● DIRECTIONS FOR THIS TASK
Count the lines below that contain the word "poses" and give only the number.

(Extracted data entries)
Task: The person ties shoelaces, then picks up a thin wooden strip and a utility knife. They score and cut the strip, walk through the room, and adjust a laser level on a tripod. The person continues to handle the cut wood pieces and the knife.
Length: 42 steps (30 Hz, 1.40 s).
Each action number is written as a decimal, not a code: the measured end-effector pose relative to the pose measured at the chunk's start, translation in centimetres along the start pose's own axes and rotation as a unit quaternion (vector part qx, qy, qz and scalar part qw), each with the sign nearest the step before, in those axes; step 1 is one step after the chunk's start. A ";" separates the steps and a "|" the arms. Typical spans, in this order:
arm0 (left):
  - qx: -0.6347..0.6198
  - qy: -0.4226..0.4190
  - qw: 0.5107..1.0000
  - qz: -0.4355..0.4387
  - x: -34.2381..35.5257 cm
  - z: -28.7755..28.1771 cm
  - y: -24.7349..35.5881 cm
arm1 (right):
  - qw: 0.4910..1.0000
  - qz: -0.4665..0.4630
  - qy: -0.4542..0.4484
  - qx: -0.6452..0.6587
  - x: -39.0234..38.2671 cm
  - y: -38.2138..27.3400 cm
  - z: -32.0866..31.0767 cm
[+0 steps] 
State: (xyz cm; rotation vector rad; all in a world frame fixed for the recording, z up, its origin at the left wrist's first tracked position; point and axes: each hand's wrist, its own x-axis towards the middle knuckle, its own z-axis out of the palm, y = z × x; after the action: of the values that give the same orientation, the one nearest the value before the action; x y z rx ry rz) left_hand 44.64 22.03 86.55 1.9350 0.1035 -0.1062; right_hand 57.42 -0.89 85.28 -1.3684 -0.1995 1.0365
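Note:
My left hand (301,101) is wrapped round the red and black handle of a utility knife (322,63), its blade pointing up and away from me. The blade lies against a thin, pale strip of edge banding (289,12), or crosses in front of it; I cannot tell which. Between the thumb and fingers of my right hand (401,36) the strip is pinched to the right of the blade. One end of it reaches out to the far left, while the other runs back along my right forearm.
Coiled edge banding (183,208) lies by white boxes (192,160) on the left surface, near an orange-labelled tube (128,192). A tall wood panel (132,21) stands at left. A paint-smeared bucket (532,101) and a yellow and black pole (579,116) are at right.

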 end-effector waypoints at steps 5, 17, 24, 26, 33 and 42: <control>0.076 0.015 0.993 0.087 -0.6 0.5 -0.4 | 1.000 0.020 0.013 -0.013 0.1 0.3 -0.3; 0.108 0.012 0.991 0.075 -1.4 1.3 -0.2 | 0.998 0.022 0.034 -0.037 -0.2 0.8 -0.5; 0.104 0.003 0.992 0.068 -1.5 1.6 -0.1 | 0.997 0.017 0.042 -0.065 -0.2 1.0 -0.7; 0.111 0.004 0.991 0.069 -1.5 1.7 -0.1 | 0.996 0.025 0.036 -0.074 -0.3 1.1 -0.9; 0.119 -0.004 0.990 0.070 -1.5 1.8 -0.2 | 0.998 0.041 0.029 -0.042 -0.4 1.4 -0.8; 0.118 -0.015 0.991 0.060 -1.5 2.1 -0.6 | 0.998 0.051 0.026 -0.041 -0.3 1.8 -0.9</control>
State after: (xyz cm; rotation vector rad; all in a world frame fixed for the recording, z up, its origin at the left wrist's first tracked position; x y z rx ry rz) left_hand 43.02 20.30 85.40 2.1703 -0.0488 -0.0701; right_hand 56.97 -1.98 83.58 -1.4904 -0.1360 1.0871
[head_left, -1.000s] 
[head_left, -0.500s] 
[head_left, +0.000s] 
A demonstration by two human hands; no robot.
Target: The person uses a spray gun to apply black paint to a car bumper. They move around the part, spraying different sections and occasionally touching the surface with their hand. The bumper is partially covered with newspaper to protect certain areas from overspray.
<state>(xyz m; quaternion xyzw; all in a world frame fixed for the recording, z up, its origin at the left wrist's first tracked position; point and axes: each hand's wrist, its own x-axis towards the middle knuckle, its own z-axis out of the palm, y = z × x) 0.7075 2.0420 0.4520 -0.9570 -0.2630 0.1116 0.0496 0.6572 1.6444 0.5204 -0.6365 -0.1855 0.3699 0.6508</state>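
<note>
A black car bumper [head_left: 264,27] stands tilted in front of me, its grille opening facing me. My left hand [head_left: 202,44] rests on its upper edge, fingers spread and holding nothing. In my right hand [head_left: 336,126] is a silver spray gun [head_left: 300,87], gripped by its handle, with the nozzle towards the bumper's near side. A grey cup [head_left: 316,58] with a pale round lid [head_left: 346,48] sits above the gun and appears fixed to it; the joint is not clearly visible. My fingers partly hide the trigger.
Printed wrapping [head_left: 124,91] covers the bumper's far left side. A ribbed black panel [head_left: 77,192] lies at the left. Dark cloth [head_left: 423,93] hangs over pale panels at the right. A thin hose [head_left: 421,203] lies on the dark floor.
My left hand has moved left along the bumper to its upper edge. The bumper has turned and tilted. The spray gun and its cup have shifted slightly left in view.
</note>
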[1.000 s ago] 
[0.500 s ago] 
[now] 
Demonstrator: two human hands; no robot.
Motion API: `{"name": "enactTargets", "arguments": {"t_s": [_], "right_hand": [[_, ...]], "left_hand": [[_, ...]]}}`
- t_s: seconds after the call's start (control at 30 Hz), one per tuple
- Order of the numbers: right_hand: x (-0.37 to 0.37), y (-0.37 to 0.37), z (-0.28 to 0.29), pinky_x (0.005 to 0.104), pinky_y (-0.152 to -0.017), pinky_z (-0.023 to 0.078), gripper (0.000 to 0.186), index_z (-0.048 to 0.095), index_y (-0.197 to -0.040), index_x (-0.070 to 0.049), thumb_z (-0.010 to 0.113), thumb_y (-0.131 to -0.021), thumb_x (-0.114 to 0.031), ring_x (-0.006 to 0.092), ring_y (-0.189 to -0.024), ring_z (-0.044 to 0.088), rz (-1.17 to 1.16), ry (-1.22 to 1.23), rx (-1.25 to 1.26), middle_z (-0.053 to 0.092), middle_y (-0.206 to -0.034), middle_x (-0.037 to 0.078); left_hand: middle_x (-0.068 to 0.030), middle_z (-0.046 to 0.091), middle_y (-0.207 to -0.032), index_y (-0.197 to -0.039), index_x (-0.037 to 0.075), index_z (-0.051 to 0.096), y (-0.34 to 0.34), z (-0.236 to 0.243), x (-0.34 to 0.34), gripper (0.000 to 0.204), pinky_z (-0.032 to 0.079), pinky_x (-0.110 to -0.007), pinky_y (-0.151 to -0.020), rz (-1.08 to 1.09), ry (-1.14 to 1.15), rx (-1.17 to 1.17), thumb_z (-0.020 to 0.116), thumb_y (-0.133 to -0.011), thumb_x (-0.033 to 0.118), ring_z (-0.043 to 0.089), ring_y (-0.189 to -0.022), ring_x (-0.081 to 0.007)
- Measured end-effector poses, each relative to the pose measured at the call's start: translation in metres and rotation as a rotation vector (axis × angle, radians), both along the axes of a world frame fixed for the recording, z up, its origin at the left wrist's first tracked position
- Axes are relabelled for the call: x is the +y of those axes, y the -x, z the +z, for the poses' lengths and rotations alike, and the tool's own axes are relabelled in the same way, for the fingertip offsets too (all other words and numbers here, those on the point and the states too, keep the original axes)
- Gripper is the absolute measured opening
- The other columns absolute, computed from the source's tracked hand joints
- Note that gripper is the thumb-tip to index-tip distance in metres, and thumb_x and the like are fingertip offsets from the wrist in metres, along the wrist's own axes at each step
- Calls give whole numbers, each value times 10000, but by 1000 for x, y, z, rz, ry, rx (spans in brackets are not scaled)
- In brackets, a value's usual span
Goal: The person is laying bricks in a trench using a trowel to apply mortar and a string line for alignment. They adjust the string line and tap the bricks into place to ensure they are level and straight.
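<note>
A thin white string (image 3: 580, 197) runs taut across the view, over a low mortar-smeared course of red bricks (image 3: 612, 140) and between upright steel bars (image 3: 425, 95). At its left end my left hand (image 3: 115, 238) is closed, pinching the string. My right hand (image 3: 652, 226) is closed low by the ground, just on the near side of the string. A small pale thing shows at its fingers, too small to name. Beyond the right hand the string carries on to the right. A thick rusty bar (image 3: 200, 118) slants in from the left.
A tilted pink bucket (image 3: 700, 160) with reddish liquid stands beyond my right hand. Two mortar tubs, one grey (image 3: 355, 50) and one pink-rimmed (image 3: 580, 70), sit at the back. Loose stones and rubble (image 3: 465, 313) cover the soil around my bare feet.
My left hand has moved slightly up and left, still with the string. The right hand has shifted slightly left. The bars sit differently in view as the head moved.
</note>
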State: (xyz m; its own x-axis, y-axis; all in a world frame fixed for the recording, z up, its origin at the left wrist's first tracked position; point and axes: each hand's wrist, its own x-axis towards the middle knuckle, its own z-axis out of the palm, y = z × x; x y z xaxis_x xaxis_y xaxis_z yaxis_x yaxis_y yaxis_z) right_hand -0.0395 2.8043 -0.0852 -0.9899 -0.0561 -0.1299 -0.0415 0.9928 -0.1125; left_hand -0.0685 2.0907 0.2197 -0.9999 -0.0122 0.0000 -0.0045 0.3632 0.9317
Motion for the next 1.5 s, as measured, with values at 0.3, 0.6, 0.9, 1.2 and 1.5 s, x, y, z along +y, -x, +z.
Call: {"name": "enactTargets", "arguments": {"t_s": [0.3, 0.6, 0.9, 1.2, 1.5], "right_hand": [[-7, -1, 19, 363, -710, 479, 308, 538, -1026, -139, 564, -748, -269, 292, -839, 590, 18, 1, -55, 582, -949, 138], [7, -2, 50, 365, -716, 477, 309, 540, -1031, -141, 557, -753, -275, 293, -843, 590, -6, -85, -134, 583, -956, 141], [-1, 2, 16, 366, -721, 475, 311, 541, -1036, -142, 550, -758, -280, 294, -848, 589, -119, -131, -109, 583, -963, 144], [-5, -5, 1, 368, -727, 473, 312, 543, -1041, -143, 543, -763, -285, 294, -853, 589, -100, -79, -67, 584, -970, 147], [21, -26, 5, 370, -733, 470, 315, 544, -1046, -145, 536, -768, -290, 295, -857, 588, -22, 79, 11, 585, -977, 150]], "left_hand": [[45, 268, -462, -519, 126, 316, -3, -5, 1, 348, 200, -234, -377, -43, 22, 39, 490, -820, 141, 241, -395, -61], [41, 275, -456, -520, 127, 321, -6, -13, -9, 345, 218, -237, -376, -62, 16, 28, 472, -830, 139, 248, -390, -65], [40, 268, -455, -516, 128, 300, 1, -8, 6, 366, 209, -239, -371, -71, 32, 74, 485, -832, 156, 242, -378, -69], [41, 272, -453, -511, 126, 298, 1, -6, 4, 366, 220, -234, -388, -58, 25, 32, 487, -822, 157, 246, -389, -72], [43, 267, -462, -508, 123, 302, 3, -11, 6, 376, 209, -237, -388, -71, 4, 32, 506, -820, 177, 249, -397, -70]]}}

● EXERCISE OUTPUT
2